My poor boyfriend had no idea what to do, and instead of taking a hold of the situation that was at hand, he panicked and allowed the control to spin out of the room like a dust devil in a trailer park. The poor man just lost it, started chewing off his own foot and most likely an arm or two.
“We’ll get checked out, don’t worry about it,” he said, trying to calm me down. “And although I was going to save this for after the cutlets to see what meat product you had fried up for dessert, I’ll just say it now: Let’s get married.”
I just looked at him. “That is not funny,” I pouted. “Please don’t tease me right now. I think I just felt my cervix shrivel up and crack.”
“I’m serious,” he said adamantly. “Let’s get married.”

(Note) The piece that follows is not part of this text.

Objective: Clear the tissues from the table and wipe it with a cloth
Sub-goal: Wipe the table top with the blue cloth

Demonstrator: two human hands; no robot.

“Did you hear me? I said I GAVE YOU VD!” I yelled. “Crotch rot! Peter poison! Weeping weenie! I have soiled you with a dirty man’s sick! Who knows what tomorrow will bring—herpes, crabs, scabies? I mean, it turns out that I was involved with some pretty skanky characters—we’re talking Renaissance-fair people, you know! That’s like the
monarchy
of skank! In some cities, that’s almost like homeless!”
“In most cities, that
is
homeless,” my boyfriend said. “But I think we should get married. Especially now. I mean, if we can make it through this, a late electricity bill will be nothing. Starvation will be a laughing matter. Eviction will be a piece of cake. I mean, YOU GAVE ME VD!!!! Things don’t get much stickier than this.”
“God, it better not, or you’d better quarantine me,” I agreed. “You’re serious?”
“I’m serious,” he confirmed, and then all of a sudden, agony filled his face, his body doubled over, and he screamed.
“What’s the matter? What’s the matter?!!” I panicked.
“Oh my God!” he cried shrilly. “Oh my God! My weenie is weeping! Weeping weenie!! WEEPING WEENIE!!!”
“Fine fine fine!!” I shouted. “Yes, this tramp will marry you!”
“Well, thank you, that’s the answer I was looking for,” he said, standing up straight, and then he smiled. “Actually, this will work out great. Maybe we can knock out both the VD and blood tests all at the same time!”
“I can’t believe this,” I said in a veil of happiness. “When I woke up this morning, I was just a below-average girl, but by the end of the day, I’m a fiancée with diseased genitals! And just think, I thought I scared you away for good when I fixed your paper jam and the booger came popping out of my nose.”
“What are you talking about?” he said, looking rather puzzled. “I never saw a booger, but when you leaned over to fix the paper jam, I saw that you were fulfilling one of your job duties by leaving your bra at home. I saw your boob, and that’s when I knew I loved you. I’m pretty sure it was the firmer one.”